* Required work: Within the records that follow, find every line containing the string "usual". Copy those lines.

Saved data entries

==================================================

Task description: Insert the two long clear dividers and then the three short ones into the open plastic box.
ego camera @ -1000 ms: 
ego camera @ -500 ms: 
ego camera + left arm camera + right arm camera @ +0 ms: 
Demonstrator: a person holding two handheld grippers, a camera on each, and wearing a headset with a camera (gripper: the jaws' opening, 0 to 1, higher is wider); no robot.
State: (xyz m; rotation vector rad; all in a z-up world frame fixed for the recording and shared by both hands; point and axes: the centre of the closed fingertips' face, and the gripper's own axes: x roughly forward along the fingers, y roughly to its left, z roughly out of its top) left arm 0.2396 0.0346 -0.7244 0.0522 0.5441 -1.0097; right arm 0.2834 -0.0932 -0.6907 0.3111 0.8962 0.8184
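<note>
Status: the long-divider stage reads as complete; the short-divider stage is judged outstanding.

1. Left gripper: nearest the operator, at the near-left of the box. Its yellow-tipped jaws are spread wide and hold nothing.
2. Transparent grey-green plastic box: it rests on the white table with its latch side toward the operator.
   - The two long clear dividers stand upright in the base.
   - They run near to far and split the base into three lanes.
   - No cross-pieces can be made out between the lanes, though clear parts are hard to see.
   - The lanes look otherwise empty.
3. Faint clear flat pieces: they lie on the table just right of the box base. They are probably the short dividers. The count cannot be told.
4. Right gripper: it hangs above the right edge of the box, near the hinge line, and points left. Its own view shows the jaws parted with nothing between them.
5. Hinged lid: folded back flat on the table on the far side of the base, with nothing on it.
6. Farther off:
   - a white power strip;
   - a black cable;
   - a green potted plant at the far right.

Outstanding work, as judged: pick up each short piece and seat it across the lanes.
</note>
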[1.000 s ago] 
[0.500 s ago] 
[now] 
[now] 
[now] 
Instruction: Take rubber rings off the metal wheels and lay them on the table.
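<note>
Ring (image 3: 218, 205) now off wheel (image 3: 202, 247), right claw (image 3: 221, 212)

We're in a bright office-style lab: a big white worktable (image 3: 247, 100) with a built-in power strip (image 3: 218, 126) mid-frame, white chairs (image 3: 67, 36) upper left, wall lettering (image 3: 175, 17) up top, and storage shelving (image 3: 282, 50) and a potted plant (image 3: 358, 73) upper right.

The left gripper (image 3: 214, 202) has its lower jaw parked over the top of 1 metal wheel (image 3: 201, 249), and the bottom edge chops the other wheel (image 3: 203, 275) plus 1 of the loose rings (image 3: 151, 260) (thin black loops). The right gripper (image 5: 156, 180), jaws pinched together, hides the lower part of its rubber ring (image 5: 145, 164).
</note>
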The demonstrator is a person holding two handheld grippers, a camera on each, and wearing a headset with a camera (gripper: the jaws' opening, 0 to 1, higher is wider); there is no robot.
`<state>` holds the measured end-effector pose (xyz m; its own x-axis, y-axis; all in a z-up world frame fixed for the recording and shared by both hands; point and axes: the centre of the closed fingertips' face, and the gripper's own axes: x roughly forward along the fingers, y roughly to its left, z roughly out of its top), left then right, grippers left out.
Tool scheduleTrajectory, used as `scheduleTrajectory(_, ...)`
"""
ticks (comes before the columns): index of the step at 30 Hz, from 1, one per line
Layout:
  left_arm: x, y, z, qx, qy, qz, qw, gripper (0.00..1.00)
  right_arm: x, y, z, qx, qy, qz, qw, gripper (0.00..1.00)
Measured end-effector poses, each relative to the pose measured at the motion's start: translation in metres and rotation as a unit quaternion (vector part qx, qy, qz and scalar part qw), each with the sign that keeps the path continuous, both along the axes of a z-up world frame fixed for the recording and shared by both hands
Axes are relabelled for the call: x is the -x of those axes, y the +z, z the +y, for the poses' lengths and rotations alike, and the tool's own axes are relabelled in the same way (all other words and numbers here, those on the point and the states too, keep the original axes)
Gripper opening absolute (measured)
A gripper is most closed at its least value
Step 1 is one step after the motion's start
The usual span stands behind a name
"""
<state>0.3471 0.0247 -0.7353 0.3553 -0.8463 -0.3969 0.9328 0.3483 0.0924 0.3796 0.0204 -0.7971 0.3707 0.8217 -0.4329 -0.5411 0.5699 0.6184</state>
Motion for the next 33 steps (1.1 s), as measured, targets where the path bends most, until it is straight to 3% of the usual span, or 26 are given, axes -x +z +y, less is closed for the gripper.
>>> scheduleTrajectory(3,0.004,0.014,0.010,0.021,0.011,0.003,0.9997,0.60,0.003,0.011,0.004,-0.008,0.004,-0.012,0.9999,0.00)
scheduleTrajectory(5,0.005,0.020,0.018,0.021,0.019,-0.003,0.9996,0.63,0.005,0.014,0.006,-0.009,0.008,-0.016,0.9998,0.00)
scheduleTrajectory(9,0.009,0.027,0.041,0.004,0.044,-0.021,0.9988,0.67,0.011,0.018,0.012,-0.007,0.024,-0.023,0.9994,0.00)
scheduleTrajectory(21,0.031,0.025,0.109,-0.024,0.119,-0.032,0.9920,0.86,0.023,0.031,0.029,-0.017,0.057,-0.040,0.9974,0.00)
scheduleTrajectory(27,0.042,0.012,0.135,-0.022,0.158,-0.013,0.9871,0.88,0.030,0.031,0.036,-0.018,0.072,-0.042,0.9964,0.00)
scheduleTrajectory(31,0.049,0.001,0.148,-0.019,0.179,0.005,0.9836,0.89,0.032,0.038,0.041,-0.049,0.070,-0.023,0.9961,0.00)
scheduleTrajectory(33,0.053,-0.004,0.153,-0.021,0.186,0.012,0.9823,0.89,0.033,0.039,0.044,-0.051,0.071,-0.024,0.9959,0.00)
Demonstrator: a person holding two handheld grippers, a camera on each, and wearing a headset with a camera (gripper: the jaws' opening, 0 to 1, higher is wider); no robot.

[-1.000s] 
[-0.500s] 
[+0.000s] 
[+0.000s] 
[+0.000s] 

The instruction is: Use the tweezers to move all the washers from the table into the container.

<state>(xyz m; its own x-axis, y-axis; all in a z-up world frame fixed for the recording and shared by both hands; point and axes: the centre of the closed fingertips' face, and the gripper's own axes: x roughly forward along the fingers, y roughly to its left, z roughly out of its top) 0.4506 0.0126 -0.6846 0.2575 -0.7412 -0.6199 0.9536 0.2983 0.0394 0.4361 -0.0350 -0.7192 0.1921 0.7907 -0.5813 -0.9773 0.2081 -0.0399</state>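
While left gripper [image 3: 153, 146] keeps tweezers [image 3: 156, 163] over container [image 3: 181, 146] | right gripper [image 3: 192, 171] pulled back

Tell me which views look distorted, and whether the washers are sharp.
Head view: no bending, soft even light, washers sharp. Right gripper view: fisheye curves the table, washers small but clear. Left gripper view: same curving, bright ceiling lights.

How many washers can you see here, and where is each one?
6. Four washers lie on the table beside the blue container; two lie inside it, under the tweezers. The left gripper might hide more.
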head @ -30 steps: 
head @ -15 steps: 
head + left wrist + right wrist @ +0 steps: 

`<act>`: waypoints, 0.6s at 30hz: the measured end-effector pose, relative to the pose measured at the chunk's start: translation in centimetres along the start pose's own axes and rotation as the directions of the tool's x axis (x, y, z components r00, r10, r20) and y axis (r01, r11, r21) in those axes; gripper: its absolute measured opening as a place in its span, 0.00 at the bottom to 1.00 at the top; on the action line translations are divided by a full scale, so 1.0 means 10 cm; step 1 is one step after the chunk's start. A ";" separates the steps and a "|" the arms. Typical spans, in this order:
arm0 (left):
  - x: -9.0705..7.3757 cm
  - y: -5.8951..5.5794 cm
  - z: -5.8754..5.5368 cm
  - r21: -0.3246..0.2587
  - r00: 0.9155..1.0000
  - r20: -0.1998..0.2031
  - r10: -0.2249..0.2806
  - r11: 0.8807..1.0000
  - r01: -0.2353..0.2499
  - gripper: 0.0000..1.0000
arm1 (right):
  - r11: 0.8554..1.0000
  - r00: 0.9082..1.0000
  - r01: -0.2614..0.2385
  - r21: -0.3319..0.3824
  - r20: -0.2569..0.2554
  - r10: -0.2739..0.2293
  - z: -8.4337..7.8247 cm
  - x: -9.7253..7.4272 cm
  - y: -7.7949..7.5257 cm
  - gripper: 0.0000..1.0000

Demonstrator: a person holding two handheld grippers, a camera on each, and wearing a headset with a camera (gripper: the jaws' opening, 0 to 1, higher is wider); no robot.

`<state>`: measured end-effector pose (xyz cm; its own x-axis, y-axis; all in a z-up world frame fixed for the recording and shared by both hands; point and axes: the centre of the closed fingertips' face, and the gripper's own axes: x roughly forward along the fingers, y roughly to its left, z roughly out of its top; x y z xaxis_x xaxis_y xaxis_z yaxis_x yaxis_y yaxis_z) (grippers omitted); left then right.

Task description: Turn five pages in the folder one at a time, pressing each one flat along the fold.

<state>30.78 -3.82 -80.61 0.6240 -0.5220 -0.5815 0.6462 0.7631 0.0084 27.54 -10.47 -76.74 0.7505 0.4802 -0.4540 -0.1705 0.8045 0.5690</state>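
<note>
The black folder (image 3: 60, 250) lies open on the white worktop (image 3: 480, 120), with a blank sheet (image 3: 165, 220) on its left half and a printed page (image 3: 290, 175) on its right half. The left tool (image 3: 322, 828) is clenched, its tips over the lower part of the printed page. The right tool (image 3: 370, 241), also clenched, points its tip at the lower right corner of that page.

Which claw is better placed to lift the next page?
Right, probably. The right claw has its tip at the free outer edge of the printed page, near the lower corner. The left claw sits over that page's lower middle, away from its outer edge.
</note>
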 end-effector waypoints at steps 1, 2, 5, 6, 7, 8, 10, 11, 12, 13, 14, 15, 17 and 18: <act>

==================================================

* Answer section:
The usual span stands behind a name
Motion for the next 33 steps (1.1 s), as measured, targets where the path bends most, until it is straight to 3% of the usual span, or 26 are given, axes -x +z +y, less is closed for the gripper.

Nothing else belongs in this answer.